Kala 11 Anggota Dewan Disana Hanya Bisa Jadi "Parlemen Jalanan".
Kemampuannya duduk jadi Anggota Dewan hanya membawa modal bisa : CURIGA
Curiga uang negara akan disikat habis oleh eksekutif, curiga uang negara akan dibagi-bagikan eksekutif di sekeliling kroni-kroninya, curiga uang negara akan digunakan untuk memenangkan calon tertentu. Ada indikasi-indikasi, ada  gelagat-gelagat, katanya.
Bahkan KPU dan Bawaslu dipandang telah memainkan skenario besar bawah tanah dalam kontestasi politik menurut pikiran jenis ini. Gemar membuat "hantu-hantu" dalam bayangannya sendiri.
Orang seperti ini memang memesona bagi sebagian kita, seolah-olah dia mewakili perasaan rakyat.
Cara berpikir begini akan "sempurna" apabila tertular lagi bibit pikiran ala penganut "teori konspirasi" oleh Partai Korupsi Sapi (PKS) dulu, partai yang apa-apa dicurigai sebagai konspirasi Yahudi, sedikit dipandang berlainan dengan pahamnya dicurigai ingin hancurkan Islam. Atau mungkin banyak melihat vidio para oknum habib tertentu yang apa-apa dianggap kebangkitan komunis. Maksudnya ini tentang "penyakit" cara berpikir "serba curigaan".
Pemikiran "modal curiga" ini sebenarnya dapat menularkan sikap destruktif massal yang merusak tatanan.
Bayangkan bila parlemen semuanya modalnya hanya bisa curiga pada eksekutif, barangkali tidak ada anggaran yang disetujui didunia ini. Cuma gara-gara satu saja, curiga.
Indonesia termasuk negara korup didunia, mending tidak usah dikeluarkan itu APBN kalau mengikuti cara berpikir jenis begini.
Pikiran semacam ini bukan cara berpikir Anggota Dewan yang terhormat, persis seperti cara berpikir "Parlemen Jalanan". Memang sebenarnya manakala anggota DPR atau DPRD tiap membahas sesuatu caranya melawan hanya dengan cara curiga dan tidak ikut pembahasan, asli dia telah menempuh sebagai "Parlemen Jalanan" sebenarnya. Mendingan menjadi aktivis saja.
Makanya partai seharusnya selektif menyaring anggota DPR/DPRD yang mempunyai kemampuan sesuai fungsinya sebagai anggota Parlemen.

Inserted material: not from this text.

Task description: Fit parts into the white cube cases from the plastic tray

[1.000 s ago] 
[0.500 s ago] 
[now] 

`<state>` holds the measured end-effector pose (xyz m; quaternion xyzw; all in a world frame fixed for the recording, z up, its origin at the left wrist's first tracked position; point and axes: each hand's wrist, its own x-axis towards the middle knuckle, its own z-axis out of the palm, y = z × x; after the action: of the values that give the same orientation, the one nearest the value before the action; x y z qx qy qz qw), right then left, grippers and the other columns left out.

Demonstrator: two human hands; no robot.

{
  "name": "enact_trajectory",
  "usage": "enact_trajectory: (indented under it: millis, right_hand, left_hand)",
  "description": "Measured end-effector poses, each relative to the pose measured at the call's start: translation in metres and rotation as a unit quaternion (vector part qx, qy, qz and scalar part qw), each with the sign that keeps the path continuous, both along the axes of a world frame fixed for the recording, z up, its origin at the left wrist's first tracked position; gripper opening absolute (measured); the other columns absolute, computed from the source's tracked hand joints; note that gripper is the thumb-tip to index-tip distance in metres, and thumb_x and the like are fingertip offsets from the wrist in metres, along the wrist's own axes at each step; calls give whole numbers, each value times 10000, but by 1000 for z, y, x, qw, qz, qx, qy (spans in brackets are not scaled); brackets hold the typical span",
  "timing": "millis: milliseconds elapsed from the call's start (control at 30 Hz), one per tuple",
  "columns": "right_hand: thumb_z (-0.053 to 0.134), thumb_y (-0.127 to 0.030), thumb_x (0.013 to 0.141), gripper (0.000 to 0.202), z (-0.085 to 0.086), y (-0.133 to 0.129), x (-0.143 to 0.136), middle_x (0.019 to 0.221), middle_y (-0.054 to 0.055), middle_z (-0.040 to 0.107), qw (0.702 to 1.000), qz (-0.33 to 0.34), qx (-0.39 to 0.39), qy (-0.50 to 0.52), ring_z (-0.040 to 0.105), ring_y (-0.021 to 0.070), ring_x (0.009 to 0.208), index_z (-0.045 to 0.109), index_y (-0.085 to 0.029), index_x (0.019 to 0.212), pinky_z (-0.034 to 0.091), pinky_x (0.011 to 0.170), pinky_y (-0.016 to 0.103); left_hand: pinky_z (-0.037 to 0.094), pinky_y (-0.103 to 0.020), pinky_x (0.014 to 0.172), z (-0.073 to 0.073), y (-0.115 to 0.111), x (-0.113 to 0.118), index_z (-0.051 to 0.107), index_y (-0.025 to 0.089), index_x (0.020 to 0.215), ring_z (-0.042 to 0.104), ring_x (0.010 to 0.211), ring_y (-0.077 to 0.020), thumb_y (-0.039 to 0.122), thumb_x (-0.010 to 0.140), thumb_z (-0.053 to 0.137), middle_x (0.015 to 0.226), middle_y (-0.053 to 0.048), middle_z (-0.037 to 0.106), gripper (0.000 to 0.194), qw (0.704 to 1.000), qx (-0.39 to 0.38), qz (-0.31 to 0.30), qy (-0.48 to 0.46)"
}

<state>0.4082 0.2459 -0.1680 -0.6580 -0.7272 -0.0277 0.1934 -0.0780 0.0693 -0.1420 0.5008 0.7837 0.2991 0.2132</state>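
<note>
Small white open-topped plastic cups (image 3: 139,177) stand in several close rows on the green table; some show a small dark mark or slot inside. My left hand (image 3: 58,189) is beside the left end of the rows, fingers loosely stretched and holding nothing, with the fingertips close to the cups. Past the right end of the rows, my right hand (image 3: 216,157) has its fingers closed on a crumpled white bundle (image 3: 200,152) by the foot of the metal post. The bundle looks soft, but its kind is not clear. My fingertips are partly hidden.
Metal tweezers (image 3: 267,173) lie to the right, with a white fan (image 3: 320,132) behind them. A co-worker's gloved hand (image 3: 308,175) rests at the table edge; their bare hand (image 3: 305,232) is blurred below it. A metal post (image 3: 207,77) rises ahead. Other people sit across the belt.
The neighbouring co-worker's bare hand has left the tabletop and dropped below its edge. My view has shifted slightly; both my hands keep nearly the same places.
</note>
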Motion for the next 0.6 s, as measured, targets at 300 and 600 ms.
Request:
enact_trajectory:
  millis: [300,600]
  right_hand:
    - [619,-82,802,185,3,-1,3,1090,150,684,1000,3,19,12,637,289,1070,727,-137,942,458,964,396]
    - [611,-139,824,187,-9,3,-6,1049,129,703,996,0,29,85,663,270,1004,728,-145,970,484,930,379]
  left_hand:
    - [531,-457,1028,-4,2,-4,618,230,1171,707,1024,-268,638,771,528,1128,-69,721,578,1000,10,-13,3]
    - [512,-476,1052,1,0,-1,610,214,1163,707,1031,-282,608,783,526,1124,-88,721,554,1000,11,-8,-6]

Sesuai tugasnya, menjadi anggota DPR/DPRD harus mampu melakukan tugas ini salah satunya :
Anggaran, misalkan di DPRD dia berwenang membahas dan menyetujui Anggaran Pendapatan dan Belanja Daerah (APBD) bersama bupati atau kepala daerah.
Ingat, disitu disebut "membahas", disitu dia harus ikut membahas, dia harus tampil lihai dalam pembahasan anggaran, pintar mengkalkulasi supaya kecurigaannya tidak terjadi. Bukannya justru keluar menjadi "Parlemen Jalanan", tidak mau ikut membahas karena curiga pokoknya.
Pengawasan,
misal kasusnya di DPRD dia berwenang mengawasi pelaksanaan Perda, APBD, peraturan bupati, keputusan bupati dan kebijakan pemerintah daerah.

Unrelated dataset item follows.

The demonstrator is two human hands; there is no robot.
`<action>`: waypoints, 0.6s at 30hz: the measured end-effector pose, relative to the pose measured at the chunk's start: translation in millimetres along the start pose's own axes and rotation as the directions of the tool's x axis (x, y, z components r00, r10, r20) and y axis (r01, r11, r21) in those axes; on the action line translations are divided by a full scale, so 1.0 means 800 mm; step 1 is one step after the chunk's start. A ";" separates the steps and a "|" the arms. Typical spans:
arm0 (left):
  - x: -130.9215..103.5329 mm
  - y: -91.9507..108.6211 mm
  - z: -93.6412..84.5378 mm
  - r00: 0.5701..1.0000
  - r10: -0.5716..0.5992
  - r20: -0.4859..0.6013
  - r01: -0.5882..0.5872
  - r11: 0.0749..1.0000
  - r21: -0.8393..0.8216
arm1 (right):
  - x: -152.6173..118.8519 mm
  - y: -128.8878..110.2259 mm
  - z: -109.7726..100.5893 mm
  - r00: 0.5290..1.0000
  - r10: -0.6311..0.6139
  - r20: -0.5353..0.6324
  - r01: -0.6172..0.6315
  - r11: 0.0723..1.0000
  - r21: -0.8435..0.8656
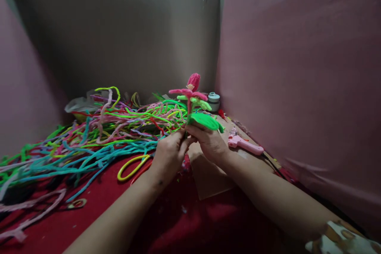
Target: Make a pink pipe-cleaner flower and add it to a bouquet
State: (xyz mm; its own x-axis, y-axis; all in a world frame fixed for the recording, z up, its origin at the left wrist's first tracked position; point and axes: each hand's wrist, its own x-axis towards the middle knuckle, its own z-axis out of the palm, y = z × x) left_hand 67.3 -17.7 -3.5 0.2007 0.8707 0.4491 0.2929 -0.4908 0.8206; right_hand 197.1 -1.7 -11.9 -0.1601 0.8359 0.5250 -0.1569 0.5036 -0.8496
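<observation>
A pipe-cleaner flower point(194, 81) stands upright between my hands, with pink petals, lighter green leaves below them and a broad bright green leaf point(204, 121) lower down on the right. My left hand point(171, 149) is closed around the lower stem. Pressed up against it, my right hand point(210, 143) pinches the stem just under the broad leaf. The fingertips of both hands meet there, and the stem between them is mostly hidden.
A large tangle of coloured pipe cleaners point(119, 127) covers the left of the red cloth point(166, 218). Yellow-handled scissors point(126, 170) lie by my left wrist. On the cardboard point(208, 184) at right rests a pink glue gun point(245, 145) with a black cord. A pale blue-lidded jar point(213, 101) stands behind.
</observation>
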 end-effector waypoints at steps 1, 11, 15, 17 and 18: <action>-0.001 -0.002 0.003 0.997 0.045 -0.068 -0.039 0.994 0.098 | 0.000 0.000 0.001 0.999 -0.016 -0.052 0.016 1.000 -0.002; 0.000 0.010 -0.006 0.990 -0.104 0.096 0.123 0.969 -0.214 | 0.003 -0.009 -0.007 0.995 -0.007 0.102 0.012 0.999 -0.048; 0.000 0.009 -0.005 0.974 -0.125 0.190 0.196 0.887 -0.419 | 0.005 -0.010 -0.013 0.990 -0.041 0.132 0.058 0.991 -0.124; 0.001 0.004 -0.004 0.966 -0.121 0.229 0.227 0.822 -0.523 | 0.005 -0.009 -0.014 0.991 -0.044 0.125 0.054 0.996 -0.078; 0.001 0.002 -0.004 0.960 -0.124 0.250 0.249 0.785 -0.567 | 0.005 -0.008 -0.014 0.993 -0.042 0.114 0.047 0.998 -0.039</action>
State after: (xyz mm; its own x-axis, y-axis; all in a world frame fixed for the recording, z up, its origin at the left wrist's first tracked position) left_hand 65.2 -17.5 -1.0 0.3897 0.8888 0.2413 -0.2505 -0.1499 0.9565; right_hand 208.1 0.5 -5.1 -0.2637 0.7834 0.5628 -0.1266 0.5503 -0.8253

Nah, disitu bahkan dia diberi kuasa untuk mengawasi apa yang dicurigainya. Tapi kalau datang ke kantor DPRD cuma ngobrol lalu pulang untuk tidur, bangun tidurnya curiga APBD telah di tilep oleh eksekutif ya susah dengan orang seperti ini.
Memang orang-orang seperti tadi tidak cocok menjadi anggota dewan, cocoknya hanya sebagai "Parlemen Jalanan" yang koar-koar saja diluar arena pembahasan.

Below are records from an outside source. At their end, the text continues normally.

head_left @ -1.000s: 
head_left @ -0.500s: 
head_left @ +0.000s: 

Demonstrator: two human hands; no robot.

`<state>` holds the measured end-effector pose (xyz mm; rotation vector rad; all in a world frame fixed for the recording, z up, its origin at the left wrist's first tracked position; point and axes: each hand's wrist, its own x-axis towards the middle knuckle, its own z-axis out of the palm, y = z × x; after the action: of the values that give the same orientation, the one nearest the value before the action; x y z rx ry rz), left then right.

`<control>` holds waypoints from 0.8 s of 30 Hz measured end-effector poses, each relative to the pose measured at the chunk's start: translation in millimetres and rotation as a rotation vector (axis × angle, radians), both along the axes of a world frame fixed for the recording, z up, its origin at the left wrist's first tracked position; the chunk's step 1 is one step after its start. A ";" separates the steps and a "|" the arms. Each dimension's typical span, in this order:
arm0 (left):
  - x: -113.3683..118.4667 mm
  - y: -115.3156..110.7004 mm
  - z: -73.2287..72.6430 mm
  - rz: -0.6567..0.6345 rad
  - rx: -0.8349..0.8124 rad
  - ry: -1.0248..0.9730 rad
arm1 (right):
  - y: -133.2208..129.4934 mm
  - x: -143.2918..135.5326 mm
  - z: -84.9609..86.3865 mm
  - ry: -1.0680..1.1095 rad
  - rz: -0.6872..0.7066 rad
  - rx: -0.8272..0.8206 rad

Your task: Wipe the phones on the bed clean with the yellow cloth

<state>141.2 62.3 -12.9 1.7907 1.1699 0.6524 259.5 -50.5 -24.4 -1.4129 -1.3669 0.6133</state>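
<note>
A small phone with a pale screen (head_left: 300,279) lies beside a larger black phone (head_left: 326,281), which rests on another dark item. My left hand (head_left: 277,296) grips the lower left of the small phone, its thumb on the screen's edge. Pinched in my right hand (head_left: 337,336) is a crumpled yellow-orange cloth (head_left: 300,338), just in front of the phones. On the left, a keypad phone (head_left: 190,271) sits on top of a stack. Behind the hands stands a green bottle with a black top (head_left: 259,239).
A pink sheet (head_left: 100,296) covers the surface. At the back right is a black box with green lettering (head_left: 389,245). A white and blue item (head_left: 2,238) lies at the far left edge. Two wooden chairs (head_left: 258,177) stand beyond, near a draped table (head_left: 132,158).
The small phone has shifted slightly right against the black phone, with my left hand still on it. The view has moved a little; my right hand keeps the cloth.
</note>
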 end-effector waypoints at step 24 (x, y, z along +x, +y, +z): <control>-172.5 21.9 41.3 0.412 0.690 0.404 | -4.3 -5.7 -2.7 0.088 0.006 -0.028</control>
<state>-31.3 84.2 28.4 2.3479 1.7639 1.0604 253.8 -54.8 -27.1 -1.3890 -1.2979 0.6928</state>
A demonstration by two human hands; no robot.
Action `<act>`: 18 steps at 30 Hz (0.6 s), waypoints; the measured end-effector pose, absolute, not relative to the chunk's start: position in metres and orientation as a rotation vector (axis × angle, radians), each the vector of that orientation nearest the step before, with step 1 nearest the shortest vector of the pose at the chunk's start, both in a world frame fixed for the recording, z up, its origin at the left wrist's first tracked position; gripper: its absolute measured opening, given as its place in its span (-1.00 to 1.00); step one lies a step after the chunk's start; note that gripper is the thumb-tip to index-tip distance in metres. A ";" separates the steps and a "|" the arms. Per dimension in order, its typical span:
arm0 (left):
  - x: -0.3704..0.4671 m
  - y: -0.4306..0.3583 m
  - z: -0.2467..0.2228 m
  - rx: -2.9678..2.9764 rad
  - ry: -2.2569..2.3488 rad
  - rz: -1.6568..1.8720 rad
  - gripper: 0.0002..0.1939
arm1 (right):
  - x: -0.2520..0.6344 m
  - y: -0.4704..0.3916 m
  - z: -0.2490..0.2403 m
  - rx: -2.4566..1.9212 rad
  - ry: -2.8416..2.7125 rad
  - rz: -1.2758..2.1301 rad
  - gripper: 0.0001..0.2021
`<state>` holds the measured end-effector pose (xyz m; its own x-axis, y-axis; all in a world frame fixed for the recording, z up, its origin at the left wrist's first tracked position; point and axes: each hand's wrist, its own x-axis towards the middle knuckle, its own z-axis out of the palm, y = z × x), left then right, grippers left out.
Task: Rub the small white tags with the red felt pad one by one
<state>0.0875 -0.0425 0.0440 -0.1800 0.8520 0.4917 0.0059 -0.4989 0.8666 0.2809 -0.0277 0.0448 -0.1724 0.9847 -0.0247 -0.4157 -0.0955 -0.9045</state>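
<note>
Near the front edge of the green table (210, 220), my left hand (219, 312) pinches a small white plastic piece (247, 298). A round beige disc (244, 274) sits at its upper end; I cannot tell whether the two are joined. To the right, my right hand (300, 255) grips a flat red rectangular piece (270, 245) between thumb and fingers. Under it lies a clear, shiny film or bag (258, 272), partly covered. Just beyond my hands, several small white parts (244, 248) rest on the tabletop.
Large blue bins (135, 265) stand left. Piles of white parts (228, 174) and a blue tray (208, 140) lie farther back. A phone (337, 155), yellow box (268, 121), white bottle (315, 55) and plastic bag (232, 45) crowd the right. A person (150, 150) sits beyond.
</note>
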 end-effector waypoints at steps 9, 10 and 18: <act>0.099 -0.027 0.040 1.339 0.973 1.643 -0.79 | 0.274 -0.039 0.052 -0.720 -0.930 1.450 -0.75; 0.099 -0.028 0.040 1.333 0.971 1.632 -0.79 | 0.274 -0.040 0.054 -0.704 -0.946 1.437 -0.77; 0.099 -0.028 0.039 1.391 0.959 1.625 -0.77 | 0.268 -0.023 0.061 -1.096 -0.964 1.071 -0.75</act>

Rakyat telah salah pilih wakil rakyat bila terpilih yang seperti ini. Duduk jadi anggota dewan yang seharusnya "duduk" untuk membahas anggaran, ini malah keluar arena pembahasan menjadi "Parlemen Jalanan", membahas dan mengawasi anggaran juga tidak mampu tapi berani duduk di DPRD.
Percayalah, rakyat yang jadi korban oleh anggota dewan yang seperti ini bahkan semakin menambah beban rakyat.